▶ Task details: Go line by line through the entries below and copy those containing the string "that".

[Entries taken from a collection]
———
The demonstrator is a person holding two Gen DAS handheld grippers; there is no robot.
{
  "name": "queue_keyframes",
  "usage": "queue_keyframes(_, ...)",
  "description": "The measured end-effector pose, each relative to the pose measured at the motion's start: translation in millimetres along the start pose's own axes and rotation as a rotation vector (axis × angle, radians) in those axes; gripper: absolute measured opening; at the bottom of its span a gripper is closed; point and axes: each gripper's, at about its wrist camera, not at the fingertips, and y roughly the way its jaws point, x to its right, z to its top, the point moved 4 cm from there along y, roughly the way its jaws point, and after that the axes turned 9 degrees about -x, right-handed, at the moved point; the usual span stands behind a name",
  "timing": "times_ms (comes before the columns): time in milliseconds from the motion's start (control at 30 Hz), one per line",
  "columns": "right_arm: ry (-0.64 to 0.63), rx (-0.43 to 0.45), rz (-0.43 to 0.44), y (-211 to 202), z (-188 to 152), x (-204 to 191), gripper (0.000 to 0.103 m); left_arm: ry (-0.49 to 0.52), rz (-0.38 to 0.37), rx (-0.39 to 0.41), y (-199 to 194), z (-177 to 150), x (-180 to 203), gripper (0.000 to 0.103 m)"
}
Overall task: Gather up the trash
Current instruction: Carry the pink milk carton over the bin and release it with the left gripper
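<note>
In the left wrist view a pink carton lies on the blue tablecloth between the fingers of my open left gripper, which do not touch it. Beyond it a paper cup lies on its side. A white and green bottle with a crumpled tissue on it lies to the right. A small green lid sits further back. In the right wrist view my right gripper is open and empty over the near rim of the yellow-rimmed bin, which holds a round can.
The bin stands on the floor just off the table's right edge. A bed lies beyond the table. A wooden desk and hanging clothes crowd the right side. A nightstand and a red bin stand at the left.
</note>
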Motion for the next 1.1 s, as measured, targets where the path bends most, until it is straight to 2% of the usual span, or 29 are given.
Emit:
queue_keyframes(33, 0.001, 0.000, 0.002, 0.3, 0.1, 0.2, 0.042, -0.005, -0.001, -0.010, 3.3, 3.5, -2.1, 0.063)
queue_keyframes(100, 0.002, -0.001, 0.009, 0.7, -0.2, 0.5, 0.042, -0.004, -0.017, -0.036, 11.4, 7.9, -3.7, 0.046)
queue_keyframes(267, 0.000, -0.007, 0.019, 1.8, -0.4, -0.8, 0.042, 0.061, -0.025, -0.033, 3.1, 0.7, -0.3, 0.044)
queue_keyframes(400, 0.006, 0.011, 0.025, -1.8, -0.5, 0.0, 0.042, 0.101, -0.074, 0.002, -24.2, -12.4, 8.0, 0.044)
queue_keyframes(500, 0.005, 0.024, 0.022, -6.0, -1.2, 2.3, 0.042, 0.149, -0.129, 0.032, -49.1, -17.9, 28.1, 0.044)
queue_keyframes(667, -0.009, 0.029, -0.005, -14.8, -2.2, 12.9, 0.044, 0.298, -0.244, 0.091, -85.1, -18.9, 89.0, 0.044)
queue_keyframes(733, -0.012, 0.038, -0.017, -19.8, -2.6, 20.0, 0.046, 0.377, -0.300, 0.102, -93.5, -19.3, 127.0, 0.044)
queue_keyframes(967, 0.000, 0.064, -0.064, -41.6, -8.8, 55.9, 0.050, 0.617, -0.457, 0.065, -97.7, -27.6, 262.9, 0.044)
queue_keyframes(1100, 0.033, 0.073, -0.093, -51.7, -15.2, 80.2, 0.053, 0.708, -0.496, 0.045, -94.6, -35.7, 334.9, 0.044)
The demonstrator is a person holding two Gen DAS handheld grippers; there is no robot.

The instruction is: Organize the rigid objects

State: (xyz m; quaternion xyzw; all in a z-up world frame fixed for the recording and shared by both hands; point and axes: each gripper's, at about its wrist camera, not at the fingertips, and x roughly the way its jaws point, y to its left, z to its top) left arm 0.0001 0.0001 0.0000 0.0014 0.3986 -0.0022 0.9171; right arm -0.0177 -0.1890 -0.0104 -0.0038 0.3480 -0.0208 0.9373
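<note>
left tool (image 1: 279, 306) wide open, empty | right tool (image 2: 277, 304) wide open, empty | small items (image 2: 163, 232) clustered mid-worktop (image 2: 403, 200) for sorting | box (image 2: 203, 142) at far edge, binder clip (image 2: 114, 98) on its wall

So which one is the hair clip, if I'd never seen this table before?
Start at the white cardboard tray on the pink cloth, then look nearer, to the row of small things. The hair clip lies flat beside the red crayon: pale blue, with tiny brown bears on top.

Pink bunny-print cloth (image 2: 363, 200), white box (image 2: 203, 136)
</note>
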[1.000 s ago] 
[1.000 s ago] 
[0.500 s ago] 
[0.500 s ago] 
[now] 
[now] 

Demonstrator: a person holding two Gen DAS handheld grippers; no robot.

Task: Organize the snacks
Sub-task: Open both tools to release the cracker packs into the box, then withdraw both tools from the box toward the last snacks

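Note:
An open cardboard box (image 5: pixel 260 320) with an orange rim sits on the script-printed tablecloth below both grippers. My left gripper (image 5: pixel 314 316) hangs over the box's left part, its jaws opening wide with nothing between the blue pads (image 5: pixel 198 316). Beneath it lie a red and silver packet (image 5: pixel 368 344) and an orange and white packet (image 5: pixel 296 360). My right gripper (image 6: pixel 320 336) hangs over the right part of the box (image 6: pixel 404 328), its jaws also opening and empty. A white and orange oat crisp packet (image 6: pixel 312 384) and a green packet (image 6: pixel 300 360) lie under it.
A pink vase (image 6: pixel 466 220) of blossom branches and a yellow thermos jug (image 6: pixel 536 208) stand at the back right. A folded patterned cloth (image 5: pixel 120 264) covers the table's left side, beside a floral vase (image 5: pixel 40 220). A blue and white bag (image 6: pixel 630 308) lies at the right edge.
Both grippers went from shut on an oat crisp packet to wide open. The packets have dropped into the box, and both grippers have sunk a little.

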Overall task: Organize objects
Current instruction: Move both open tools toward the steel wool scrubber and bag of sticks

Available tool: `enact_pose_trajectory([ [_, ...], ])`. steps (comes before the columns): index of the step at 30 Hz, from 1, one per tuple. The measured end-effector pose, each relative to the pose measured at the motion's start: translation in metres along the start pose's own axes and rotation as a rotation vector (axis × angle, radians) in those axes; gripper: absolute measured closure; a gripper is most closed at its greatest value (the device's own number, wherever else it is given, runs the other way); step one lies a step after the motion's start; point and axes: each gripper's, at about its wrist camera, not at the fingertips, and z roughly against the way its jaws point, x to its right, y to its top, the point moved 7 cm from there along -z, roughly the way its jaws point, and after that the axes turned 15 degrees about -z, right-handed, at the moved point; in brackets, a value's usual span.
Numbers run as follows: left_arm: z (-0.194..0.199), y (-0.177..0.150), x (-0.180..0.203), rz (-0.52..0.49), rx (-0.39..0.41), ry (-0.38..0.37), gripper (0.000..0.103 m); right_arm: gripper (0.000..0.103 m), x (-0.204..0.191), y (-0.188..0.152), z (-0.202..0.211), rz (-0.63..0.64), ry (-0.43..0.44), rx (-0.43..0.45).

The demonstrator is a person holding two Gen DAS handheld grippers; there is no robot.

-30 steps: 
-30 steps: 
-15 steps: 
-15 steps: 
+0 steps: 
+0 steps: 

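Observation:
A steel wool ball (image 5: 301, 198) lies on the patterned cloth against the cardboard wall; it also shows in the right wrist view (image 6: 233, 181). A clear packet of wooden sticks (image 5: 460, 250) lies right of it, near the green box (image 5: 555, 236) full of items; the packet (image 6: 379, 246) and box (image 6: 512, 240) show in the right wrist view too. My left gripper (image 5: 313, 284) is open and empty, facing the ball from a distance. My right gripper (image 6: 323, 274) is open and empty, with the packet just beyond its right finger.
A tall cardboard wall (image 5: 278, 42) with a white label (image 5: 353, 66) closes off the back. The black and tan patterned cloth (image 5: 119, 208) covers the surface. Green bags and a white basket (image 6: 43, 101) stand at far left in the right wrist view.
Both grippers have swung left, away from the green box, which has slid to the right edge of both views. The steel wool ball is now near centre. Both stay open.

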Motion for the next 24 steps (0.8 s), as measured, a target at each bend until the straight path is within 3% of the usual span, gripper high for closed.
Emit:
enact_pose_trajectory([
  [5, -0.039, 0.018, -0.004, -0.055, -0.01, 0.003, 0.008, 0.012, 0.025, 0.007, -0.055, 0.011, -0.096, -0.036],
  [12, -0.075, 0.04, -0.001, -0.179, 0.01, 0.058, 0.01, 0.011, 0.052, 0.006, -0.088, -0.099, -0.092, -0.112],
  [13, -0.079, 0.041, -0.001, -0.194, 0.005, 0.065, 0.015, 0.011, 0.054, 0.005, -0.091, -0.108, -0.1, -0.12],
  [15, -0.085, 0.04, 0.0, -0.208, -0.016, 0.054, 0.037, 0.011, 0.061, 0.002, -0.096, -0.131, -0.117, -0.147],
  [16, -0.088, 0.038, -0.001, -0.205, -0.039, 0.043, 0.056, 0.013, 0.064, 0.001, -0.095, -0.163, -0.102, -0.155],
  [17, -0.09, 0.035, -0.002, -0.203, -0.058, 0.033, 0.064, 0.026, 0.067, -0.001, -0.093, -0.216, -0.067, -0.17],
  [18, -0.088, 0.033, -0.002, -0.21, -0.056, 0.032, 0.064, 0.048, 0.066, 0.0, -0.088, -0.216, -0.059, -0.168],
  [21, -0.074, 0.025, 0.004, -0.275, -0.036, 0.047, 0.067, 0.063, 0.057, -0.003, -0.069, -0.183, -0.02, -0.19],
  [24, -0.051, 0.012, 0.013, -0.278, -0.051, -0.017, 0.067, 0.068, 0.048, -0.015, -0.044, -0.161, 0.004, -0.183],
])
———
▶ Answer section:
  "description": "The measured end-effector pose, each relative to the pose measured at the motion's start: translation in millimetres along the start pose's own axes and rotation as a rotation vector (axis × angle, radians) in those axes; gripper: absolute measured opening; at the bottom of its span a gripper is closed; point and axes: each gripper's, at about its wrist camera, not at the fingertips, and y roughly the way its jaws point, x to its right, z to its top, the point moved 4 cm from there along y, roughly the way its jaws point, and after that the axes turned 9 degrees about -x, right-handed, at the moved point; the usual span stands behind a name",
Available tool: `enact_pose_trajectory([ [_, ...], ])`. steps (comes before the columns): index of the step at 30 Hz, from 1, one per tuple. The measured end-effector pose, each relative to the pose measured at the motion's start: translation in metres along the start pose's own axes and rotation as a rotation vector (axis × angle, radians) in those axes; gripper: absolute measured closure; a gripper is most closed at its greatest value (the device's own number, wherever else it is given, runs the other way); step one lies a step after the motion's start; point and axes: each gripper's, at about its wrist camera, not at the fingertips, and z roughly against the way its jaws point, x to its right, y to its top, the point moved 7 cm from there along -z, roughly the way its jaws point, and after that the axes turned 15 degrees about -z, right-handed, at the moved point; in brackets, a value's usual span.

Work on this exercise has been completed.